**EXERCISE**
Across the entries that follow, count each line holding "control" and state the total alone.
*** WORKING DATA ***
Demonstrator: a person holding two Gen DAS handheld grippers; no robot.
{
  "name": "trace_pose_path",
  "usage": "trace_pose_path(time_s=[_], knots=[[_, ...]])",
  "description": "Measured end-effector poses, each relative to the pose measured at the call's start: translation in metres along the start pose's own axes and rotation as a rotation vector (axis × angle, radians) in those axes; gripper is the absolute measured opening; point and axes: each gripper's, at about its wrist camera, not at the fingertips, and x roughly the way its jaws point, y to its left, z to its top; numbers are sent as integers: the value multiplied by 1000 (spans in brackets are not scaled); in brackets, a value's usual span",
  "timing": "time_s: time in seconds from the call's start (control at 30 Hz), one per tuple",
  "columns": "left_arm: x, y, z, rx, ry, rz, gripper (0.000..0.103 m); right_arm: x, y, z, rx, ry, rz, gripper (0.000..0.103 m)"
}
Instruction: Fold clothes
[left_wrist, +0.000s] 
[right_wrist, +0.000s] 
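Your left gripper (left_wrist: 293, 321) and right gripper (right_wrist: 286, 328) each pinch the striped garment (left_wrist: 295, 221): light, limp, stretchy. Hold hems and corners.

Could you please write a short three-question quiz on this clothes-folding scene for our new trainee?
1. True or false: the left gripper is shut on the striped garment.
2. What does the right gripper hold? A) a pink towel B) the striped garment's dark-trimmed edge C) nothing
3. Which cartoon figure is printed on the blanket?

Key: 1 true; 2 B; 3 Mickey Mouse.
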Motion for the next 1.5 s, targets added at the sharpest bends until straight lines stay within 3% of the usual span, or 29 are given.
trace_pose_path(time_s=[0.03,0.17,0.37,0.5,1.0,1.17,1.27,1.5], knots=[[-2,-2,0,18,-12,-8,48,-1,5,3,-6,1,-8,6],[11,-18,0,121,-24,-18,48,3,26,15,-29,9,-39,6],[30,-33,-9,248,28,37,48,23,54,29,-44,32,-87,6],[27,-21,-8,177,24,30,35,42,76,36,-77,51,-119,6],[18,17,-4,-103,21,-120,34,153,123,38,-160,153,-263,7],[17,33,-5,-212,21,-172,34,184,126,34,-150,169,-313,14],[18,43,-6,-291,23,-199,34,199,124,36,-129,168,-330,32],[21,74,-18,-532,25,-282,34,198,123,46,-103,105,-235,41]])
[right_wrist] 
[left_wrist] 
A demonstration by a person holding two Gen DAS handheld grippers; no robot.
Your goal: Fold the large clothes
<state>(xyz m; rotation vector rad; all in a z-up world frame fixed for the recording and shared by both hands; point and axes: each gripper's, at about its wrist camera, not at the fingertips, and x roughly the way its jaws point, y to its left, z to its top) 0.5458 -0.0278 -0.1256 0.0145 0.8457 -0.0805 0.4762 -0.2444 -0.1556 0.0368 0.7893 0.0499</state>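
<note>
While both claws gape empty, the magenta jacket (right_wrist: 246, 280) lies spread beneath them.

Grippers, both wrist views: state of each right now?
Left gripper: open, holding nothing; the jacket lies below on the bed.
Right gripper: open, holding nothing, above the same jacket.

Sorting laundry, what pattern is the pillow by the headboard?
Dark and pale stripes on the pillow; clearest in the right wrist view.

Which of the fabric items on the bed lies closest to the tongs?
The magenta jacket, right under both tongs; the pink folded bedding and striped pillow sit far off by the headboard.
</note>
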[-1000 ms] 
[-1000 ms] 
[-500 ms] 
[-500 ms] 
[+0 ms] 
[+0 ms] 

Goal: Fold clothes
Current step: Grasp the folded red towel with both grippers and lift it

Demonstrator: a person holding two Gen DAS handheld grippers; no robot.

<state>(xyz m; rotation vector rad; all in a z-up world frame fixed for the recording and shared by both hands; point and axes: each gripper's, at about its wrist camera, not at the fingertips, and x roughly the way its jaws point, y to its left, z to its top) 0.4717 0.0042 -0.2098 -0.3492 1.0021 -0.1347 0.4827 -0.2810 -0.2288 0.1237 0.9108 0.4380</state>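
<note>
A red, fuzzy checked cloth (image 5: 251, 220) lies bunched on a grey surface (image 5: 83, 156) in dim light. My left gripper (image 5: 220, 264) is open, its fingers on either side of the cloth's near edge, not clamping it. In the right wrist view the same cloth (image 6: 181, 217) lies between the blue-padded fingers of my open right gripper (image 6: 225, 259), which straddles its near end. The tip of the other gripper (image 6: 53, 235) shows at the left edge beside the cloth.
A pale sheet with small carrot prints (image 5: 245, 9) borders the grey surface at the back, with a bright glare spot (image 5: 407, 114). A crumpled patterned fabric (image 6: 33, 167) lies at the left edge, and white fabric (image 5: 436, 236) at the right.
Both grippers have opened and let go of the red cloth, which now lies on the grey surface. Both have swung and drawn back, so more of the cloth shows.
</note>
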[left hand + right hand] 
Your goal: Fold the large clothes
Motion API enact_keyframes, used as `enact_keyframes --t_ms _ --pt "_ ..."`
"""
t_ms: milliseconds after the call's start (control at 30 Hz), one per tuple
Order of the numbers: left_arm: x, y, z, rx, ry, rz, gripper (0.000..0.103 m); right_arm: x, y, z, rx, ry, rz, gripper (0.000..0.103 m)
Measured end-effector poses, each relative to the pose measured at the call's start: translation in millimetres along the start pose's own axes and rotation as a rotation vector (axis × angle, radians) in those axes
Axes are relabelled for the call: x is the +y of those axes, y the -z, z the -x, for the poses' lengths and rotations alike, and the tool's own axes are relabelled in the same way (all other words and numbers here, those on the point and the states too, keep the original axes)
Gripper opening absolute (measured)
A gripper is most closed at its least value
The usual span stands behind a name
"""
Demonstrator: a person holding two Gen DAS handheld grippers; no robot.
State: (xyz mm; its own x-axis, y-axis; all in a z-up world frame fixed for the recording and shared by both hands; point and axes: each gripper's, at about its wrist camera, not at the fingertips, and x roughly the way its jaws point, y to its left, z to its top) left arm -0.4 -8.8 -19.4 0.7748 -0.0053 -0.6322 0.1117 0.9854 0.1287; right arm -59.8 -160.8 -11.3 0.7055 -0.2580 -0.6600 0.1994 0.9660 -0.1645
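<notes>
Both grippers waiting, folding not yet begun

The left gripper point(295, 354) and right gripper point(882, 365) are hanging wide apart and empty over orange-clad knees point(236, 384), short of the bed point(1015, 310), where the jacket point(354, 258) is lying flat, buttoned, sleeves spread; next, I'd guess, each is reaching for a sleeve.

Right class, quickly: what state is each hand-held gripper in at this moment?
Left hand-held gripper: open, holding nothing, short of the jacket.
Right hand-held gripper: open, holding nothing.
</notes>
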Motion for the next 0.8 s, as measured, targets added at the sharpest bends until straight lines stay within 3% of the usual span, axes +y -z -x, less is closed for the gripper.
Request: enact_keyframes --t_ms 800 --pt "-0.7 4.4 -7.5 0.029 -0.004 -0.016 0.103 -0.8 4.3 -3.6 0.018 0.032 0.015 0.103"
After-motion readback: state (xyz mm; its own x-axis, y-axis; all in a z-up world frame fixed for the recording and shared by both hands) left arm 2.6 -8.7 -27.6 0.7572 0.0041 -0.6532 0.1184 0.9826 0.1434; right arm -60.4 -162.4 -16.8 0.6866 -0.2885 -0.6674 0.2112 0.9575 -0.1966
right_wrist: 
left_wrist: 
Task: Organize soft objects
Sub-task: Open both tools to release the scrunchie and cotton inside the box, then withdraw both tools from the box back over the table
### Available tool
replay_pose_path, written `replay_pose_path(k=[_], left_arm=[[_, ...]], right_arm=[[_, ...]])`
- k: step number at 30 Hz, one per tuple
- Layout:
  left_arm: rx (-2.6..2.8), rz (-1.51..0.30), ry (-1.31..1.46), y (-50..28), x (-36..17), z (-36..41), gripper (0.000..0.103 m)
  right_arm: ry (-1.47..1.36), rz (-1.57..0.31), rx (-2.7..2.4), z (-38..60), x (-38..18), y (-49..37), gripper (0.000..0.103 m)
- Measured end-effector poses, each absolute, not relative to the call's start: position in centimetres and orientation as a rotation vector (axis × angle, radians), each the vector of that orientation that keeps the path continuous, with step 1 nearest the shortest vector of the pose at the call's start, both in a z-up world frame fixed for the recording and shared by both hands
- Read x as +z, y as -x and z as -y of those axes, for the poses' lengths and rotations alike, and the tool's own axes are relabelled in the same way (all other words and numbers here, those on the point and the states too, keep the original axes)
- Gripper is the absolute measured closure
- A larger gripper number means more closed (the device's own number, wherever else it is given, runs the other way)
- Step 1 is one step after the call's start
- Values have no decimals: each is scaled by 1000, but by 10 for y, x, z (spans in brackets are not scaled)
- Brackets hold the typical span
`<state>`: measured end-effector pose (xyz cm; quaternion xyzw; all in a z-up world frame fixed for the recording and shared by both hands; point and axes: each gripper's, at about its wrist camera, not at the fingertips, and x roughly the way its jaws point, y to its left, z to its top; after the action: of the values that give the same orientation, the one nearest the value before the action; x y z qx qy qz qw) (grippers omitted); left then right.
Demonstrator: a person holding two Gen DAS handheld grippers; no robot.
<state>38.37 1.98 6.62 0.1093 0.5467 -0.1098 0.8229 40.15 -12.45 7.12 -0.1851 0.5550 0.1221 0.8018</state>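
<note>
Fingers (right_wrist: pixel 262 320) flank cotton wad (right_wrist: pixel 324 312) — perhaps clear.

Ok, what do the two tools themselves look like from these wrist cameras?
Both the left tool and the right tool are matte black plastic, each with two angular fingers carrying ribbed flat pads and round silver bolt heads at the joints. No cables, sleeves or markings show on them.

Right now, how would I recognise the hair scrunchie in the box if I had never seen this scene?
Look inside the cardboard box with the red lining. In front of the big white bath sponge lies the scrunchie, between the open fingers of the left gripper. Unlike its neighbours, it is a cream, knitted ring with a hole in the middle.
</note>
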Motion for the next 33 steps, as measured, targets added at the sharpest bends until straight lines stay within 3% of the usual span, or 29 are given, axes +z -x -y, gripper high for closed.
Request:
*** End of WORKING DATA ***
**ANSWER FOR THIS EXERCISE**
2